It’s Mother’s Day, and wet, heavy snowflakes are piercing the ground straight and fast as arrows. While I was starting lunch, Silas declared he was going outside for a bit, and ran to get warmer clothes. As he sat on a stool in the living room, pulling on sweatpants, he asked, “Mommy, do you like that I can do things myself now, or do you miss doing things for me?”
Smiling at him, and blinking back a sudden hot flood, I answered, “Well, I have to say that I do like that you can do so much for yourself now. But I still like helping you sometimes.”
Me and the little guy have been through a lot together on the farm, starting with my first year working full time as a farmer, when he was always at my feet, still nursing and never napping.

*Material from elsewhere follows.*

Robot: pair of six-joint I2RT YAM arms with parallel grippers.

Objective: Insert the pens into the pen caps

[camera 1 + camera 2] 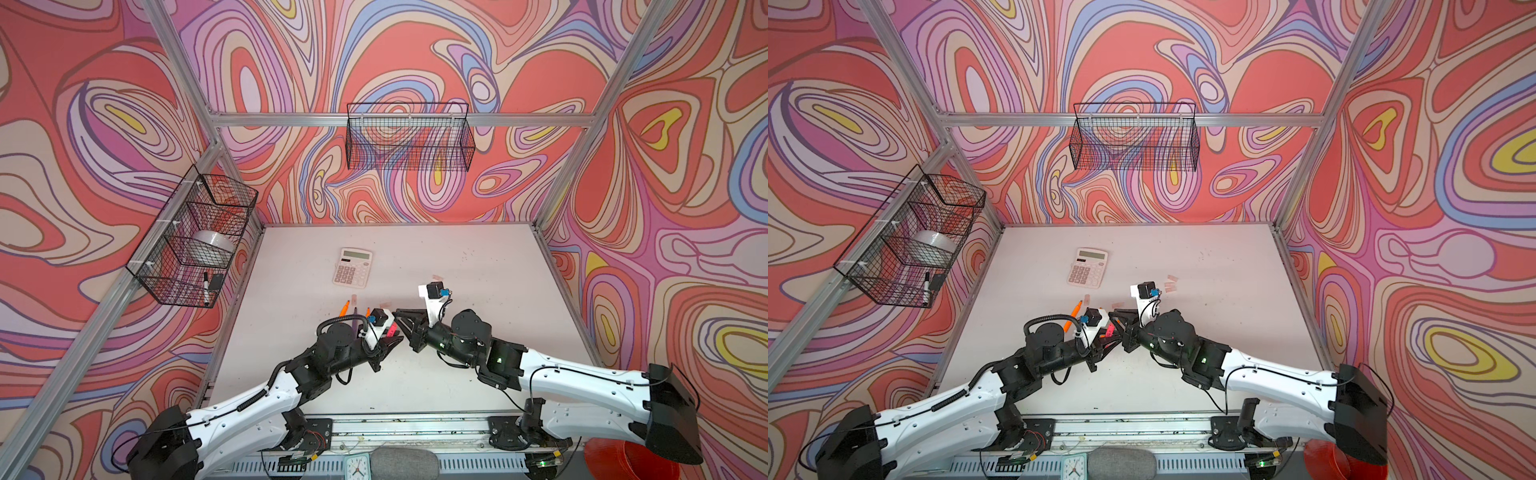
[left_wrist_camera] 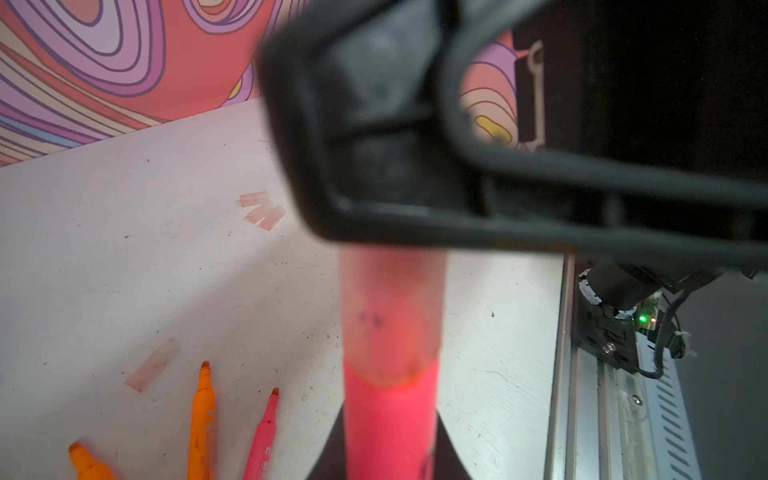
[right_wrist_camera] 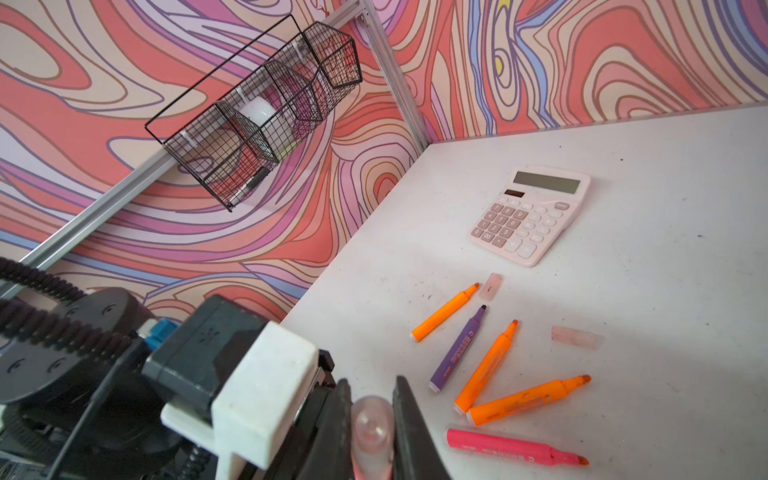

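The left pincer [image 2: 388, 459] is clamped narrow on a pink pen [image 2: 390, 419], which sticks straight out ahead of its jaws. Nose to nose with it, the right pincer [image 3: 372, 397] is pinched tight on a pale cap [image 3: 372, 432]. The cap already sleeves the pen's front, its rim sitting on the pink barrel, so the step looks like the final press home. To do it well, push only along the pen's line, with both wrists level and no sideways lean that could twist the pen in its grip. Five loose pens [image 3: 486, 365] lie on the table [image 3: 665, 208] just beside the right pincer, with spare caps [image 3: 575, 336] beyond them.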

The other day, as I crossed the yard and passed under his window, I caught a glimpse of him at his desk, head lowered, snapping LEGO pieces together. We gave him our old clock-radio, and he had it tuned to a country station that plays hits from back when we were kids. The sound of music coming from his window stopped me in my tracks. With time seemingly accelerating as I get older, the teenage years suddenly don’t seem so far away.
When we were awaiting Silas’s arrival, and then when he was a newborn, older friends and relatives told us, in cautionary tones, to cherish “these days,” because we’d miss them when they were gone. It was hard for me to understand this advice at the time. Back then, and still now, there are no eras of my life that I miss. But there are people I miss terribly, and I think, perhaps, that’s what those friends and relatives were really saying.
As I type this now, he’s at my side, showing me how he can take off his own band-aid, a feat that used to require much mental preparation on his part. I certainly don’t miss giving a pep talk before pulling off a band-aid on a teensy little cut. I don’t want to go back to any time in our journey, but when he’s finally grown, when he moves on to the next stage of his life, and the house is quiet, I won’t miss “those days,” but I will miss that boy.